What you should do
Working down the material below, reproduce exactly every line from the one containing "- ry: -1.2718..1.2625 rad" to the last line, and only those.

Given material

────────────────────────────────────────

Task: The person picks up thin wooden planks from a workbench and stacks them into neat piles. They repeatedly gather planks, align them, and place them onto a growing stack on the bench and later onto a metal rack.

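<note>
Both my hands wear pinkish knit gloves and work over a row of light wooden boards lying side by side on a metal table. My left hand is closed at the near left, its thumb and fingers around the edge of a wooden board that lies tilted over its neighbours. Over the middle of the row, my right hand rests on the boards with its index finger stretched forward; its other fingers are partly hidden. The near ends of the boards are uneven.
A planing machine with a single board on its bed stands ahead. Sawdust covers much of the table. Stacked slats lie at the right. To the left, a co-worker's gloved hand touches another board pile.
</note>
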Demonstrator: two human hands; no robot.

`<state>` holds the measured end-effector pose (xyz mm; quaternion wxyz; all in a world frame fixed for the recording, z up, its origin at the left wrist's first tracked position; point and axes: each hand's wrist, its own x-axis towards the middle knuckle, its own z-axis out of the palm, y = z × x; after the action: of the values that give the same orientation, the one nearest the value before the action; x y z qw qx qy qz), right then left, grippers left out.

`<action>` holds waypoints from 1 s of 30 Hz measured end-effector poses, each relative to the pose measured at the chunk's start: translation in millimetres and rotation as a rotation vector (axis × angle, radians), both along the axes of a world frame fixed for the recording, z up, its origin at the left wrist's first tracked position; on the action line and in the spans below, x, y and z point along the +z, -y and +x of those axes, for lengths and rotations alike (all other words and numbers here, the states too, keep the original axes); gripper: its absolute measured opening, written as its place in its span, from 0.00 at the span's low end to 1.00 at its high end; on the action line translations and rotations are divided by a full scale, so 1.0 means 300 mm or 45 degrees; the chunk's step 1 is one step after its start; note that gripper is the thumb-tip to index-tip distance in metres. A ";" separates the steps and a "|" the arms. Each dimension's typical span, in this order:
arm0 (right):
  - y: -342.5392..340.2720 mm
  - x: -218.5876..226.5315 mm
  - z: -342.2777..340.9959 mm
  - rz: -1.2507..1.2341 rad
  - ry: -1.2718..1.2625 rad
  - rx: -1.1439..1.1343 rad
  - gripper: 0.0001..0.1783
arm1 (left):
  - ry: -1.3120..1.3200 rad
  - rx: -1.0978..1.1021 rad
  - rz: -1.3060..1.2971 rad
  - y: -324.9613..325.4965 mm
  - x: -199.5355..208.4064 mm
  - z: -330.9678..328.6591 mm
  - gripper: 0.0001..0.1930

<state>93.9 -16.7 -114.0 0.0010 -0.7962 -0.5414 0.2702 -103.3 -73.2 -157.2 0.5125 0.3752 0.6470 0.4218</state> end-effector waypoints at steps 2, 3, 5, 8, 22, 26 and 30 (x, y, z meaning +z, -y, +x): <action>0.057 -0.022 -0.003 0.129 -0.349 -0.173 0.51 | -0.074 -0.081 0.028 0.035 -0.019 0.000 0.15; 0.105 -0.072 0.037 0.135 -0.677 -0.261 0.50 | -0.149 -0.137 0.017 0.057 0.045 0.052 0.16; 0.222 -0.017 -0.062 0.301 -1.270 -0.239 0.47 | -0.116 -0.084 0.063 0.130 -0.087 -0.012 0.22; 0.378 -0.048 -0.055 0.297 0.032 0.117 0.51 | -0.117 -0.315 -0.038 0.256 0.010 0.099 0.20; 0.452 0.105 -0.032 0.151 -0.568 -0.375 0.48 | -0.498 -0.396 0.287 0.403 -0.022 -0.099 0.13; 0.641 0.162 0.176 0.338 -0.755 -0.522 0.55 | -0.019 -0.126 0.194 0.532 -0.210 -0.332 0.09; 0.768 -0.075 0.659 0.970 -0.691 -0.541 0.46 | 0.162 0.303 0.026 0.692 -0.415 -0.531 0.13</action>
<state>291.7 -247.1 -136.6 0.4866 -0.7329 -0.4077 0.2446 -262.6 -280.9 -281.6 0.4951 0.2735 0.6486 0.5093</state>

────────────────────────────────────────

Response
  - ry: -1.2718..1.2625 rad
  - rx: -1.1439..1.1343 rad
  - gripper: 0.0001..0.1783
arm1 (left):
  - ry: -1.3120..1.3200 rad
  - rx: -1.0978..1.1021 rad
  - rz: -1.3060..1.2971 rad
  - y: -324.9613..325.4965 mm
  - x: -199.5355..208.4064 mm
  - z: -330.9678..328.6591 mm
  - gripper: 0.0001..0.1930

<state>93.9 -16.7 -114.0 0.0010 -0.7962 -0.5414 0.2702 -103.3 -73.2 -157.2 0.5125 0.3752 0.6470 0.4218</state> end-effector waypoints at steps 2, 3, 5, 8, 22, 26 and 30 (x, y, z meaning +z, -y, +x): <action>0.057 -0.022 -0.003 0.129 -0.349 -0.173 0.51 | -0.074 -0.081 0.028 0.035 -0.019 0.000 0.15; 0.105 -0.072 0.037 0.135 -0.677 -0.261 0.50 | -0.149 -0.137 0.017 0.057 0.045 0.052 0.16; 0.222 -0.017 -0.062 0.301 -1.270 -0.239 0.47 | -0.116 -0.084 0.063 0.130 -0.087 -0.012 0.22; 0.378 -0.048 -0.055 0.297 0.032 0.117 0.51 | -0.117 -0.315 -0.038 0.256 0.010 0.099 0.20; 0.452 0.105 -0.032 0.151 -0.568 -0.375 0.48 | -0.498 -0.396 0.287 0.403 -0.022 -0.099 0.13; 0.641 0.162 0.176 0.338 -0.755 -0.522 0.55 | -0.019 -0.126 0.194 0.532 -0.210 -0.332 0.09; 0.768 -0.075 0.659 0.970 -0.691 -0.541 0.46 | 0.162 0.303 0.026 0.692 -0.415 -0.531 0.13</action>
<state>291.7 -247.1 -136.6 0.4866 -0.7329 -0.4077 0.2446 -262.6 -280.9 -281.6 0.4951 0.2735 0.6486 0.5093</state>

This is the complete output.